## What the task asks:
Your output should match the listing below word for word, without any images.
═══ Information supplied ═══
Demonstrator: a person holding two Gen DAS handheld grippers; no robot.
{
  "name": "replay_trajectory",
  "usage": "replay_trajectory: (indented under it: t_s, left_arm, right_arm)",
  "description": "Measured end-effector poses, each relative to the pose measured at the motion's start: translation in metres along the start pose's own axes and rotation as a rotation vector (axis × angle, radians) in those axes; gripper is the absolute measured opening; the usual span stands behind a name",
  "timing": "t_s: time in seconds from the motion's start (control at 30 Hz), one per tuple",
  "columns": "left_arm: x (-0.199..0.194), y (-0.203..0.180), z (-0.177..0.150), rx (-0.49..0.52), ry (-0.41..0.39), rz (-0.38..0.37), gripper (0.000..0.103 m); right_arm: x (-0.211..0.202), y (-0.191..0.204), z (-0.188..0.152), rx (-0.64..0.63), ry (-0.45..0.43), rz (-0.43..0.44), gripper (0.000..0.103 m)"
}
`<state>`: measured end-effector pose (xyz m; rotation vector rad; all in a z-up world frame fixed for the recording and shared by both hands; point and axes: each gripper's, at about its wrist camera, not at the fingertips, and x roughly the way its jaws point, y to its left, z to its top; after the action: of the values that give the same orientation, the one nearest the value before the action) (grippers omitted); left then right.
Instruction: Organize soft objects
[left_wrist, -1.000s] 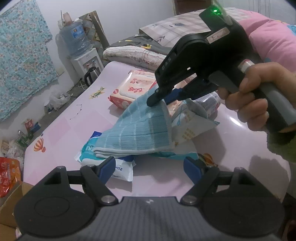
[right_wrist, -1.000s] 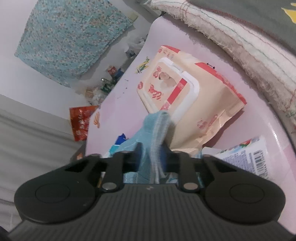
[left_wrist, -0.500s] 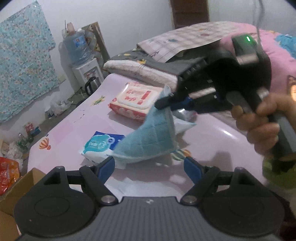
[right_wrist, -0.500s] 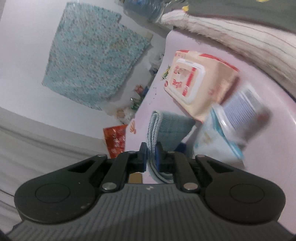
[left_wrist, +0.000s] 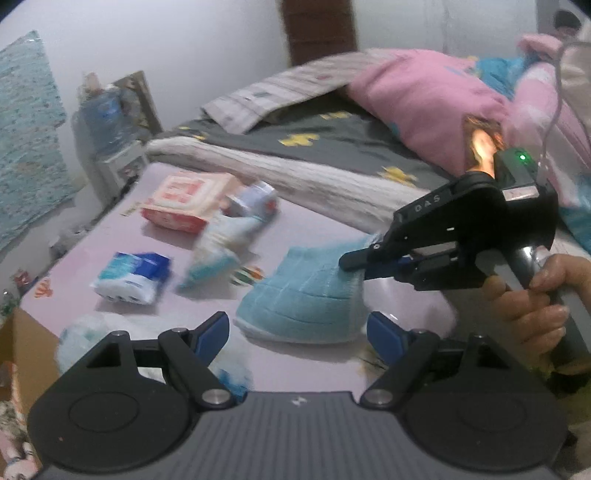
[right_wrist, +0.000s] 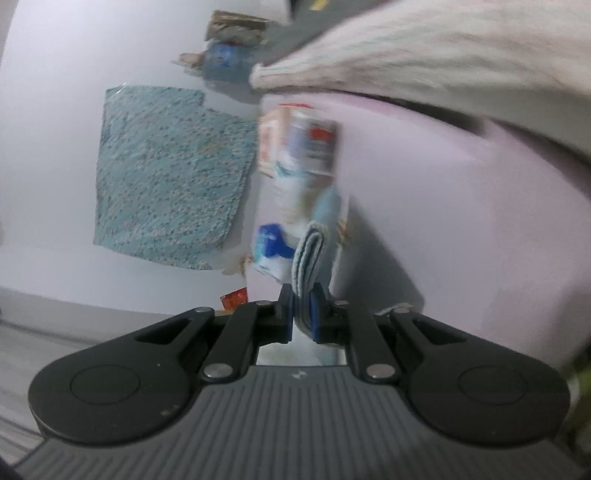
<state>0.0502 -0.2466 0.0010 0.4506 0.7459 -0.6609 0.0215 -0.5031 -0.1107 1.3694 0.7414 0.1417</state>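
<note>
Cloth filled the narrow gap between the jaws of the right gripper (right_wrist: 303, 314): the folded blue towel (right_wrist: 309, 254) was clamped there by one edge, its layered fold running straight out ahead of the blue pads. Seen from the left wrist, that same towel (left_wrist: 310, 295) hung from the right gripper (left_wrist: 356, 264) at its far right corner, and its lower fold drooped to the pink table (left_wrist: 314, 229), touching or nearly touching it.

The left gripper (left_wrist: 297, 330) stood with its jaws wide apart and nothing between them; the towel lay just ahead of the gap, slightly beyond the fingertips and roughly centred on them. The right hand (left_wrist: 532, 295) was wrapped around the grey handle off to the right of the left jaws.

Farther out and to the left of the jaws lay a blue-and-white tissue pack (left_wrist: 133, 277), and past it a blurred light-blue packet (left_wrist: 221, 247) and a red-and-cream wipes pack (left_wrist: 188, 203) near the far table edge. Close beside the left finger sat a fluffy white-and-blue bundle (left_wrist: 85, 339). Beyond the table was a bed with a grey blanket (left_wrist: 314, 136) and a pink quilt (left_wrist: 424, 99).
</note>
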Motion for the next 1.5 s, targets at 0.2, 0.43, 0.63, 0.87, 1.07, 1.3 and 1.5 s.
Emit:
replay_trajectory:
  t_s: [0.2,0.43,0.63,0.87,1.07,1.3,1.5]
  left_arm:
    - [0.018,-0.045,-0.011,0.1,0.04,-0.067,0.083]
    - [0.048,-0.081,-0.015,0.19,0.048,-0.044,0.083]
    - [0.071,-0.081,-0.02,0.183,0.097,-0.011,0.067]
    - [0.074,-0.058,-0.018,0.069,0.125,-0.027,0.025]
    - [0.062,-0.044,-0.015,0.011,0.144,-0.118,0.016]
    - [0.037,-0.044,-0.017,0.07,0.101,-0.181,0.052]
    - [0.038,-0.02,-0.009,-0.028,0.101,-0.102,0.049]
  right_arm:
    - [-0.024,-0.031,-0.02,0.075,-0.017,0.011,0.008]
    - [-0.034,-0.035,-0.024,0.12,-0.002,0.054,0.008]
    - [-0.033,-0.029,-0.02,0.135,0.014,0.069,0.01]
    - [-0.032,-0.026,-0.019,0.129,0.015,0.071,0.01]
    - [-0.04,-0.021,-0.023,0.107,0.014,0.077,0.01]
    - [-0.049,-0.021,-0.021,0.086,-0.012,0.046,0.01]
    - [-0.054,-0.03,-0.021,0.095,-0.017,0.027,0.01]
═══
## Result of this task:
Demonstrator: a person holding two Gen DAS handheld grippers; no robot.
{
  "name": "replay_trajectory",
  "usage": "replay_trajectory: (indented under it: t_s, left_arm, right_arm)",
  "description": "Measured end-effector poses, each relative to the pose measured at the motion's start: translation in metres along the start pose's own axes and rotation as a rotation vector (axis × angle, radians) in those axes; gripper is the absolute measured opening; the usual span stands behind a name",
  "timing": "t_s: time in seconds from the motion's start (control at 30 Hz), one per tuple",
  "columns": "left_arm: x (-0.199..0.194), y (-0.203..0.180), z (-0.177..0.150), rx (-0.49..0.52), ry (-0.41..0.39), rz (-0.38..0.37), gripper (0.000..0.103 m); right_arm: x (-0.211..0.202), y (-0.191..0.204), z (-0.188..0.152), rx (-0.64..0.63), ry (-0.45..0.43), rz (-0.43..0.44), gripper (0.000..0.103 m)"
}
`<state>`: measured end-effector pose (xyz m; rotation vector rad; all in a z-up world frame fixed for the recording and shared by both hands; point and axes: each gripper's, at about its wrist camera, not at the fingertips, and x roughly the way its jaws point, y to its left, z to its top; after the action: of the values that give the same orientation, the one nearest the value before the action) (grippers omitted); left then right.
Instruction: Organize soft objects
[left_wrist, -1.000s] 
[right_wrist, -1.000s] 
[left_wrist, -0.500s] 
[right_wrist, -0.500s] 
[left_wrist, +0.000s] 
[right_wrist, +0.000s] 
<state>0.0502 -0.2466 0.0010 0.4506 0.7459 -0.6609 0.0215 -0.5031 -0.1107 1.3694 0.7414 0.1417</state>
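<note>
Cloth filled the narrow gap between the jaws of the right gripper (right_wrist: 303, 314): the folded blue towel (right_wrist: 309, 254) was clamped there by one edge, its layered fold running straight out ahead of the blue pads. Seen from the left wrist, that same towel (left_wrist: 310, 295) hung from the right gripper (left_wrist: 356, 264) at its far right corner, and its lower fold drooped to the pink table (left_wrist: 314, 229), touching or nearly touching it.

The left gripper (left_wrist: 297, 330) stood with its jaws wide apart and nothing between them; the towel lay just ahead of the gap, slightly beyond the fingertips and roughly centred on them. The right hand (left_wrist: 532, 295) was wrapped around the grey handle off to the right of the left jaws.

Farther out and to the left of the jaws lay a blue-and-white tissue pack (left_wrist: 133, 277), and past it a blurred light-blue packet (left_wrist: 221, 247) and a red-and-cream wipes pack (left_wrist: 188, 203) near the far table edge. Close beside the left finger sat a fluffy white-and-blue bundle (left_wrist: 85, 339). Beyond the table was a bed with a grey blanket (left_wrist: 314, 136) and a pink quilt (left_wrist: 424, 99).
</note>
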Motion for the next 1.5 s, targets at 0.2, 0.43, 0.63, 0.87, 1.07, 1.3 and 1.5 s.
Emit:
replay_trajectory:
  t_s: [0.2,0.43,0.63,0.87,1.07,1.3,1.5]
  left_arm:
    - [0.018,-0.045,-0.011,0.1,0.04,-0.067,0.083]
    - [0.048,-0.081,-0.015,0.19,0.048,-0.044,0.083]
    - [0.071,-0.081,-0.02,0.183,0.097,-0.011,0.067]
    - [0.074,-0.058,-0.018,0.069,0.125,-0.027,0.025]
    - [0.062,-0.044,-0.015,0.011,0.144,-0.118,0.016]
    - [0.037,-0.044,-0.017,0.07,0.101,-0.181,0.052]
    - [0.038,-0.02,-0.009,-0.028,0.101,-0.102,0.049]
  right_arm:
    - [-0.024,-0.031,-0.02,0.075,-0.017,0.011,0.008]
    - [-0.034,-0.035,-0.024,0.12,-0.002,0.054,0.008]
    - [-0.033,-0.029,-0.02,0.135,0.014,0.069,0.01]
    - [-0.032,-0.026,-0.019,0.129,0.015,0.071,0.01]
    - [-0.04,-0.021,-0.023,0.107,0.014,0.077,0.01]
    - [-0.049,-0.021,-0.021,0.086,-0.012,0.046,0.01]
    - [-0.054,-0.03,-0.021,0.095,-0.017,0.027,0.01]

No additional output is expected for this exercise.